Work request:
Return all of the listing word for word; the pictures stay out.

Collected material:
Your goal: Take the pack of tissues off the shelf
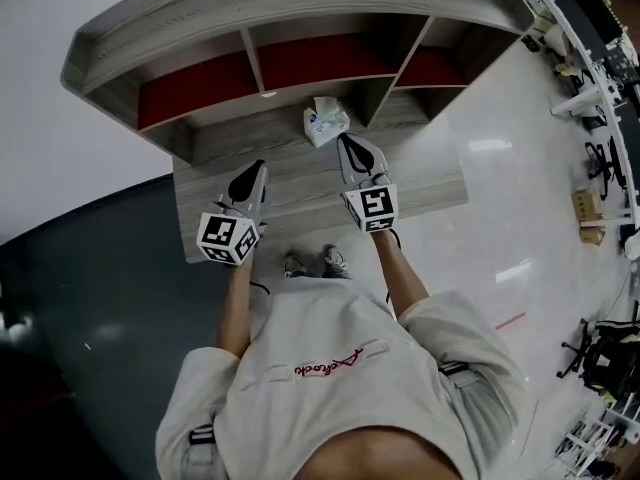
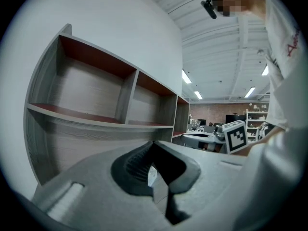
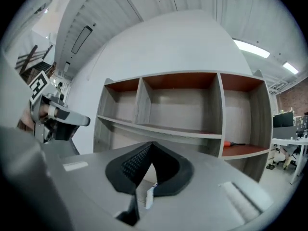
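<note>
Currently the right gripper (image 1: 345, 140) has its jaws pressed together at the near corner of the pack of tissues (image 1: 326, 121), apparently nipping only a thin fold of wrapper; the left gripper (image 1: 262, 165) stands well apart to the left, jaws closed on nothing. The pack lies over the wooden ledge (image 1: 300, 183) in front of the open compartments of the shelf (image 1: 300, 6); whether it rests there or hangs clear cannot be told from above.

Hazard: so slight a hold may slip or tear; the pack would then drop back onto the ledge. A swing could also knock it against the upright divider (image 1: 380, 96) beside it.

The head view alone shows the whole pack; the right gripper view gives only a white-and-blue sliver below the pads, yet reveals an orange-handled tool (image 3: 232, 143) in the right-hand compartment, unseen from above.
</note>
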Motion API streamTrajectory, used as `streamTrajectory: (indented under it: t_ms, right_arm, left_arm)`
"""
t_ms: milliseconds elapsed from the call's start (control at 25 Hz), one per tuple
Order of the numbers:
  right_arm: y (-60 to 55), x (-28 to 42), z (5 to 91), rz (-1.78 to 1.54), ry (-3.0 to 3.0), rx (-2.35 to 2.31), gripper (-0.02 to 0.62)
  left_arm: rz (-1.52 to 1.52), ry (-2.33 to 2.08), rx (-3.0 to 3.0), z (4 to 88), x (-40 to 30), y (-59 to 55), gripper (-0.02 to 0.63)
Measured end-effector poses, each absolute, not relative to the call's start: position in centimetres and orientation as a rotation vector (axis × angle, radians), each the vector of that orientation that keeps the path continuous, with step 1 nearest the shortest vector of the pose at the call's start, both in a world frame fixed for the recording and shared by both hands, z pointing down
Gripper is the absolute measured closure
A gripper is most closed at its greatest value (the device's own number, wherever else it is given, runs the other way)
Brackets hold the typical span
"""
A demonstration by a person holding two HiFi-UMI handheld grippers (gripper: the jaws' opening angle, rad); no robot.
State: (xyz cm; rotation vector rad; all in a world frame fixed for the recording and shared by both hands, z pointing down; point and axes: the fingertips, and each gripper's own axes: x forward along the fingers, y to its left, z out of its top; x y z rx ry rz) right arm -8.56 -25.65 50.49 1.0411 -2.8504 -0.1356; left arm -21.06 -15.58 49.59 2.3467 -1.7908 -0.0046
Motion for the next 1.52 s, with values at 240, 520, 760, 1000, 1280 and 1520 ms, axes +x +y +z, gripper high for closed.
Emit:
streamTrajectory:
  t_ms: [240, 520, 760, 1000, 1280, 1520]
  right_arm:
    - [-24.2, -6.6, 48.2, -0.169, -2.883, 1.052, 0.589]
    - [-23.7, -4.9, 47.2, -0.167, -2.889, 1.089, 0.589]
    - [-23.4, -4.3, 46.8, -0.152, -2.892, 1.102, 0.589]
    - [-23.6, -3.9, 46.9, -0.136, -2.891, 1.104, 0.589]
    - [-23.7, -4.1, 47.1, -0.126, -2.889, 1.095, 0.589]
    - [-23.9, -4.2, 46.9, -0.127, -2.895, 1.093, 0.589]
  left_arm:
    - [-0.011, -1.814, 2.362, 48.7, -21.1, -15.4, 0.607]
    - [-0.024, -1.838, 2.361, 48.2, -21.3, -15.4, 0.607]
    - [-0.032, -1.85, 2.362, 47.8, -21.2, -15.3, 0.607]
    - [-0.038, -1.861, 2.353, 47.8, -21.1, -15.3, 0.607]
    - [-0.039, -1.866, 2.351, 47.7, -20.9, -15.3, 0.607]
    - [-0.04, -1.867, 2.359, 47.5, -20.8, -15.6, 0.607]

Answer to the problem:
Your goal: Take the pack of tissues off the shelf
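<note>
Currently the right gripper (image 1: 345, 140) has its jaws pressed together at the near corner of the pack of tissues (image 1: 326, 121), apparently nipping only a thin fold of wrapper; the left gripper (image 1: 262, 165) stands well apart to the left, jaws closed on nothing. The pack lies over the wooden ledge (image 1: 300, 183) in front of the open compartments of the shelf (image 1: 300, 6); whether it rests there or hangs clear cannot be told from above.

Hazard: so slight a hold may slip or tear; the pack would then drop back onto the ledge. A swing could also knock it against the upright divider (image 1: 380, 96) beside it.

The head view alone shows the whole pack; the right gripper view gives only a white-and-blue sliver below the pads, yet reveals an orange-handled tool (image 3: 232, 143) in the right-hand compartment, unseen from above.
</note>
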Motion API streamTrajectory, used as `streamTrajectory: (indented under it: t_ms, right_arm, left_arm)`
"""
t_ms: milliseconds elapsed from the call's start (control at 25 Hz), one per tuple
Order of the numbers:
  right_arm: y (-60 to 55), x (-28 to 42), z (5 to 91), rz (-1.78 to 1.54), ry (-3.0 to 3.0), rx (-2.35 to 2.31), gripper (-0.02 to 0.62)
  left_arm: rz (-1.52 to 1.52), ry (-2.33 to 2.08), rx (-3.0 to 3.0), z (4 to 88), x (-40 to 30), y (-59 to 55), gripper (-0.02 to 0.63)
Measured end-effector poses, each absolute, not relative to the call's start: position in centimetres and orientation as a rotation vector (axis × angle, radians), each the vector of that orientation that keeps the path continuous, with step 1 nearest the shortest vector of the pose at the call's start, both in a world frame fixed for the recording and shared by both hands, z pointing down
Gripper is the absolute measured closure
A gripper is most closed at its greatest value (the device's own number, wherever else it is given, runs the other way)
Brackets hold the typical span
"""
A demonstration by a person holding two HiFi-UMI handheld grippers (gripper: the jaws' opening angle, rad); no robot.
State: (xyz cm; rotation vector rad; all in a world frame fixed for the recording and shared by both hands, z pointing down; point and axes: the fingertips, and each gripper's own axes: x forward along the fingers, y to its left, z out of its top; x y z rx ry rz) right arm -8.56 -25.65 50.49 1.0411 -2.8504 -0.1356; left arm -21.06 -15.58 49.59 2.3467 -1.7908 -0.0046
Motion for the next 1.52 s, with values at 240, 520, 760, 1000, 1280 and 1520 ms, axes +x +y +z, gripper high for closed.
Emit:
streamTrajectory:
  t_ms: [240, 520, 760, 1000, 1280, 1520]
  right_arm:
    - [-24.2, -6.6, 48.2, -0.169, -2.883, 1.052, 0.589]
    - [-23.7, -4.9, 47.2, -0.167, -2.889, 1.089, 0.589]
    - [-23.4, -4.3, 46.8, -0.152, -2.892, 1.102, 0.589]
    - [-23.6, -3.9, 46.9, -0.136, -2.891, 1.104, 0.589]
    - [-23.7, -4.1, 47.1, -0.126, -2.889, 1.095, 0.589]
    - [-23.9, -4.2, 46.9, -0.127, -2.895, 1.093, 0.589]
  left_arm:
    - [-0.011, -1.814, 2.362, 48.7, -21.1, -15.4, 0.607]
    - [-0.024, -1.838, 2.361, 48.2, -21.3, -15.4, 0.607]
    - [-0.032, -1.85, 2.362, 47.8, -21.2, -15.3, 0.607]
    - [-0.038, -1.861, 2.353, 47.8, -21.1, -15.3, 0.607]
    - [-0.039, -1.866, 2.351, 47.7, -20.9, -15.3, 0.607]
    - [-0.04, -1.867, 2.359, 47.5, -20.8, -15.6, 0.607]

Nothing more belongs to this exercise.